QUESTION 1: In roughly 2–3 sentences (maximum), what excites you about Population Genetics and why did you take my course?
#### Section 1 ####
1+1 #Notice how R produces a single object as an answer [1]. Also notice how it populates the answer inside that vector object; the answer is 2
## [1] 2
2+2
## [1] 4
#Creating objects to represent the genome of a human (_Homo sapiens_)
#notice your environment population
Diploid <-2 #we are indeed diploid organisms
Human_genome <-23 #we have 23 chromosomes
#How many chromosomes does a zygote have?

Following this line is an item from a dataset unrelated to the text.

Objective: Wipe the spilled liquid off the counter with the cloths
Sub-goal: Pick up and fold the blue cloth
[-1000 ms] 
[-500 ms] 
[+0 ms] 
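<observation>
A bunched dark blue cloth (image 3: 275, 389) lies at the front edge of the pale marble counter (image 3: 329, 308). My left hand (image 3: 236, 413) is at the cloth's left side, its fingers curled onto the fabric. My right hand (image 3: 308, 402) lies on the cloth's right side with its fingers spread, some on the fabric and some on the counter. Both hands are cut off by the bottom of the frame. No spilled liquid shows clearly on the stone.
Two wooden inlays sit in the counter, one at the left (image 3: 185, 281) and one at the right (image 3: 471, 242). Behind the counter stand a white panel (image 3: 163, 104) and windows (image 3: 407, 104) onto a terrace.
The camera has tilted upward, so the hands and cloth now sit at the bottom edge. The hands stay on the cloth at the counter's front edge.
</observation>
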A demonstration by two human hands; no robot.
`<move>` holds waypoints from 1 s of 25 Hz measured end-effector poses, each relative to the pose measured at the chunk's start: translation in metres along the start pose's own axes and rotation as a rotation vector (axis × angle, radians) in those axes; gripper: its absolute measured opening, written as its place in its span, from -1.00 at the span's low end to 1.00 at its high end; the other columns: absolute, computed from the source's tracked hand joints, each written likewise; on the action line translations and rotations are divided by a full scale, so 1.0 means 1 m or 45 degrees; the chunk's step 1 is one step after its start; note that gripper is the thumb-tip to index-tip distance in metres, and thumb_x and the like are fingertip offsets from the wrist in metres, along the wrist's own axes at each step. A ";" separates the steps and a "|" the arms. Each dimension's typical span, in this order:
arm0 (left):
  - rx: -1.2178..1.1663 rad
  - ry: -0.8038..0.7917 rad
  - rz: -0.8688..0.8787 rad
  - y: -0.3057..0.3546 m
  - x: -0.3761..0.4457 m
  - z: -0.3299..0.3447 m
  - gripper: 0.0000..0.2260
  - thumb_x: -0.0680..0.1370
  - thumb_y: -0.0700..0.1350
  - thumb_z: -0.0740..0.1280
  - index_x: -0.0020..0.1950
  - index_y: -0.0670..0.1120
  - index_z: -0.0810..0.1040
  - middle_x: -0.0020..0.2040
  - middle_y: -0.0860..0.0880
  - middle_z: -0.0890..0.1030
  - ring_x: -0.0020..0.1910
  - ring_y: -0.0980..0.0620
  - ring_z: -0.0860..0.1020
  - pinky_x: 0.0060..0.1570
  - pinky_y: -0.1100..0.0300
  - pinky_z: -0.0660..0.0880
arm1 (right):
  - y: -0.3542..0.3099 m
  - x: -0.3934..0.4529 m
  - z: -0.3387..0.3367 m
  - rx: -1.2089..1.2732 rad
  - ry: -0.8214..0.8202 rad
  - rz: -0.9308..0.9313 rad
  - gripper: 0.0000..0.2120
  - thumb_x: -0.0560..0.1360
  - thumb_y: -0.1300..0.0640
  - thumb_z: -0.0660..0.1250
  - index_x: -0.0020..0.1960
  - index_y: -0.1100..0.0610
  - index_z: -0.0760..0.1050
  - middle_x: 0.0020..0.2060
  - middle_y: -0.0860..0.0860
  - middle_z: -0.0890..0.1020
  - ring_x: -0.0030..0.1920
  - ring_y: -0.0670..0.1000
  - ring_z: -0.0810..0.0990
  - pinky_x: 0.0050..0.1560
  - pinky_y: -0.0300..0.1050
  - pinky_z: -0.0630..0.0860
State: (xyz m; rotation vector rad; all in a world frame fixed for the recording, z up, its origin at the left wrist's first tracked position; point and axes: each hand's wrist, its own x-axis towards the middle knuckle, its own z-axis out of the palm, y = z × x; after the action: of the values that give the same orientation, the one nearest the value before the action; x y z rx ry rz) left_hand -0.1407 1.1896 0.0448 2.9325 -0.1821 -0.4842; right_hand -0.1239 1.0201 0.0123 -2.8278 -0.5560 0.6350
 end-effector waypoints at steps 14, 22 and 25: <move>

Zygote<- Diploid*Human_genome
Zygote #this should give me the answer for 2 x 23
## [1] 46
#Considering Mendel's law of Segregation and Independent Assortment only,
#how many unique gametes can a human produce? The equation for this question is: diploidy raised to the power of the number of chromosome pairs, for humans: 2^23
unique1 <- Diploid^Human_genome
unique1
## [1] 8388608
?format() #this is a reminder to check out the help files
## starting httpd help server ... done
format(unique1, big.mark=",") #explain what this does
## [1] "8,388,608"
#How do humans compare to the Indian Muntjac? #how many unique gametes can an Indian Muntjac produce? (NOTE: This is the smallest genome of any mammal on earth)
IM_genome <-3
unique2 <- Diploid^IM_genome
unique2
## [1] 8
#How about the Red Vizcacha Rat? #how many unique gametes can a Red Vizcacha Rat produce? (NOTE: This is the largest genome of any mammal on earth)
RVR_genome <-51
unique3 <- Diploid^RVR_genome
unique3 #I'm not smart enough to understand this answer. This is an answer for computers, not humans. Lets fix it
## [1] 2.2518e+15
format(unique3, big.mark=",", scientific = F) #That's better, although still difficult to comprehend
## [1] "2,251,799,813,685,248"
QUESTION 2: What (if anything) scares you or excites you the most about learning R and RStudio within the framework of population genetics?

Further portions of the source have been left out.